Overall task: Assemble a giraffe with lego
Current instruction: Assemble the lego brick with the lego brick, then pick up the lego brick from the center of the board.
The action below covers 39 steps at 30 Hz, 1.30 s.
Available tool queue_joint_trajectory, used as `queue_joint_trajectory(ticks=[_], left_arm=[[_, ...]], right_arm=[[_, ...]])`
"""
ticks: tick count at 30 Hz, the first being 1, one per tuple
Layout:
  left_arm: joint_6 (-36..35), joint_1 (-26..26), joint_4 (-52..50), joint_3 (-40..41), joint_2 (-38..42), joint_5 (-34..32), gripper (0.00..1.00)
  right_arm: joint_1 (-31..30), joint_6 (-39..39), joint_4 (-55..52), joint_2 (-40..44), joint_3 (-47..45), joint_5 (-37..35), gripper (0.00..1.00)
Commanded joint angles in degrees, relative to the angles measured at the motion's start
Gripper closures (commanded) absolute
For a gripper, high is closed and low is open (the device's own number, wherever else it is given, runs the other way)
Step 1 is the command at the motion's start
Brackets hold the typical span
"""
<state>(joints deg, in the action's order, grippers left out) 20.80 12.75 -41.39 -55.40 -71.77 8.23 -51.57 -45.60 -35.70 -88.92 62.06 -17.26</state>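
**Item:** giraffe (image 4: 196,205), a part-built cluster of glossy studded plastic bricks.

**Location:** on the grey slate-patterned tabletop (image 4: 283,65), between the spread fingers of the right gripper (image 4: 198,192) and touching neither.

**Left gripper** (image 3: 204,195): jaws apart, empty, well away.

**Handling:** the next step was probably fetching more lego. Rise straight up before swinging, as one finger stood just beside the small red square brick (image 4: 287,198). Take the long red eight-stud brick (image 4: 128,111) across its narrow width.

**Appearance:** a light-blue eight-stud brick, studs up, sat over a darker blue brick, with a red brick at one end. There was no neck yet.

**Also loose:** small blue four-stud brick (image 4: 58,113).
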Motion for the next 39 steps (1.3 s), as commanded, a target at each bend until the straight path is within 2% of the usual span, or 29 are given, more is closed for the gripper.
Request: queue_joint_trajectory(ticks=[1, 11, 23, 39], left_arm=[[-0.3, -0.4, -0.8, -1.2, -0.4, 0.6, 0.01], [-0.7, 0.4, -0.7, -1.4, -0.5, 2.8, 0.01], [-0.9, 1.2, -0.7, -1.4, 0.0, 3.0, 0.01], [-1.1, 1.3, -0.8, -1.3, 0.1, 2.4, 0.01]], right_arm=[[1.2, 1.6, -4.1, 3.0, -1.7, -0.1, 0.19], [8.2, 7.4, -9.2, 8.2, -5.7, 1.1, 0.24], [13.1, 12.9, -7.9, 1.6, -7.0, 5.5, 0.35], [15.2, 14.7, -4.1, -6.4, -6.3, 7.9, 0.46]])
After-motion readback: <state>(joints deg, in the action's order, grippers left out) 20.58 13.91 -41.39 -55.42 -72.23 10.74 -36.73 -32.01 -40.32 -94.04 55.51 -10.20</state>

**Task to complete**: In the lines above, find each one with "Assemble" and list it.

**Result for this task**:
Overall task: Assemble a giraffe with lego
Current instruction: Assemble the lego brick with the lego brick, then pick up the lego brick from the center of the board.

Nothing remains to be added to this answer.